### Exercise aim
What is the number of lines in the listing that contain "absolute"? Give that number only.

### Information supplied
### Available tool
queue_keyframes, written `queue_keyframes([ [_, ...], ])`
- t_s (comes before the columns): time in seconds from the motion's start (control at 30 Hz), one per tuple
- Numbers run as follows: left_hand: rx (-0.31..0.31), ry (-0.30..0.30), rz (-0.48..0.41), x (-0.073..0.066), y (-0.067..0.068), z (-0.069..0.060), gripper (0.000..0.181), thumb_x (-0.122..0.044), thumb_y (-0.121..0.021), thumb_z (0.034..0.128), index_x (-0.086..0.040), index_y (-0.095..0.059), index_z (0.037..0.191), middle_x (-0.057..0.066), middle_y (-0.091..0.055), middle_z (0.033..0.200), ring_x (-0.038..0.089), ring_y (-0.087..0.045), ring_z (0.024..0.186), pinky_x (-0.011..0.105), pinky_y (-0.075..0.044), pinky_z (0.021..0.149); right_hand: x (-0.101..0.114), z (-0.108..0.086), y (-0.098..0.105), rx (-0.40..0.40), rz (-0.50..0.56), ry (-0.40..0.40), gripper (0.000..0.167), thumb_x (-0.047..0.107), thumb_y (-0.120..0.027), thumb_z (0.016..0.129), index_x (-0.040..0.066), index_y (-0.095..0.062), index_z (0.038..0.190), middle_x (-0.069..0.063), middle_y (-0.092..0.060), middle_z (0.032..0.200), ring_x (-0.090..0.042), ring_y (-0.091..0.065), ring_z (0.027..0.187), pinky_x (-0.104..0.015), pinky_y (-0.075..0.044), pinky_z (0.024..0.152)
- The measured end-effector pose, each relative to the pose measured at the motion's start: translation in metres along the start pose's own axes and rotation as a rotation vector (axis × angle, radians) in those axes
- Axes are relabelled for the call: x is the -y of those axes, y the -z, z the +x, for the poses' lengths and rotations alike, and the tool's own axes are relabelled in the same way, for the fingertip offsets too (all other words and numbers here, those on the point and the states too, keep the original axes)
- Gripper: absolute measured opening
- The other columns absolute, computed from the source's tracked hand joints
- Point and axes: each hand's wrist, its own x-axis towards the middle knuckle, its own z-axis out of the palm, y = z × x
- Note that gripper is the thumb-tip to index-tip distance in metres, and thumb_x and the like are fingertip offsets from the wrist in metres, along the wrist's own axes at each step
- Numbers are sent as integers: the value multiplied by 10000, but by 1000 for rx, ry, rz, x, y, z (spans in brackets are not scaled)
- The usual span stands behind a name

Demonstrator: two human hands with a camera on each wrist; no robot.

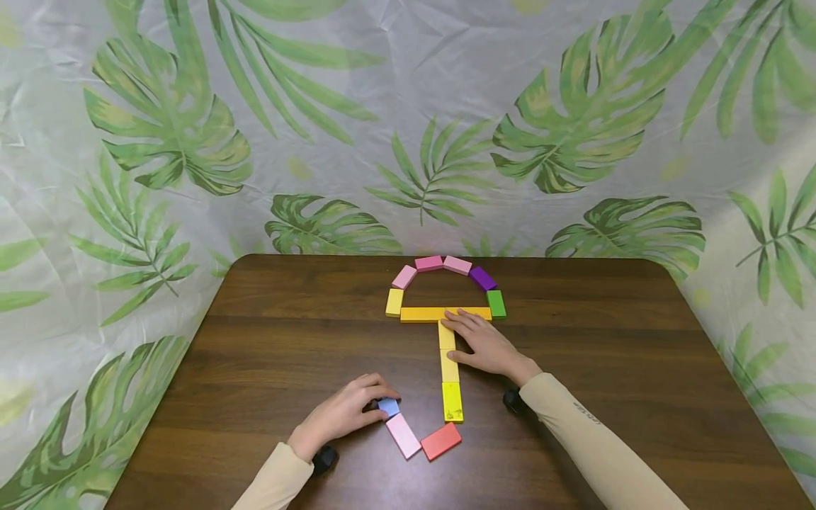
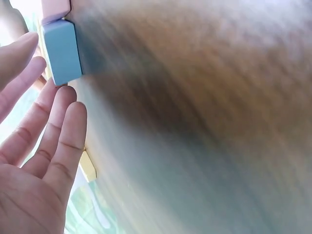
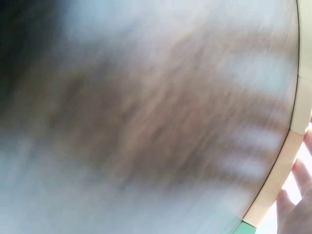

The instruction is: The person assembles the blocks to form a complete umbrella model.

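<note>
My left hand (image 1: 347,409) is at a small blue block (image 1: 388,406), thumb at its near side and a finger along its far side. The left wrist view shows the blue block (image 2: 62,51) between thumb and fingertips, end to end with a pink block (image 2: 55,9). My right hand (image 1: 486,346) lies with fingers extended, fingertips on a long orange block (image 1: 421,314) and thumb at a pale yellow block (image 1: 449,368). In the right wrist view, its fingers (image 3: 302,175) touch the orange block (image 3: 275,175); much is blurred.
Above the orange bar, yellow, pink, purple (image 1: 482,278) and green (image 1: 496,303) blocks form an arch. Yellow blocks run down from it to a bright yellow block (image 1: 452,401). A red block (image 1: 441,441) and a pink block (image 1: 403,435) meet below. A leaf-patterned cloth (image 1: 421,106) hangs behind the table.
</note>
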Motion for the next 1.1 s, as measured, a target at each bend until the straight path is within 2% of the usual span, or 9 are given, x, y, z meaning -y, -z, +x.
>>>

### Answer section
2